→ **INSTRUCTIONS TO FOLLOW**:
Reproduce the listing exactly, so that no line differs from the original.

→ **INFORMATION PROVIDED**:

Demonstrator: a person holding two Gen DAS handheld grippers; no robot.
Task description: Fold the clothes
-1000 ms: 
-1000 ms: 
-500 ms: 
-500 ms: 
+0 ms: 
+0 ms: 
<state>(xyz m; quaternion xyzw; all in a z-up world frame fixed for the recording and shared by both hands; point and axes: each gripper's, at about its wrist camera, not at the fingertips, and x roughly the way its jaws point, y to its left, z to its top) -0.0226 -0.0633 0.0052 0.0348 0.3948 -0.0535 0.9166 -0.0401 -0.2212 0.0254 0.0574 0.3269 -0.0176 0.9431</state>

→ **RESULT FOR THIS TASK**:
Demonstrator: a person holding two Gen DAS handheld grippers; no robot.
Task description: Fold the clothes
-1000 ms: 
-1000 ms: 
-500 ms: 
-500 ms: 
+0 ms: 
+0 ms: 
<state>(xyz m; quaternion xyzw; all in a z-up world frame fixed for the recording and shared by both hands; point and axes: each gripper's, at about its wrist camera, not at the fingertips, and x roughly the way its jaws point, y to its left, z to its top) -0.0226 -0.0633 0.0052 0.0348 0.3948 -0.0535 0.9166 -0.0401 -0.2212 0.0254 0.0574 0.3269 -0.0176 0.9431</state>

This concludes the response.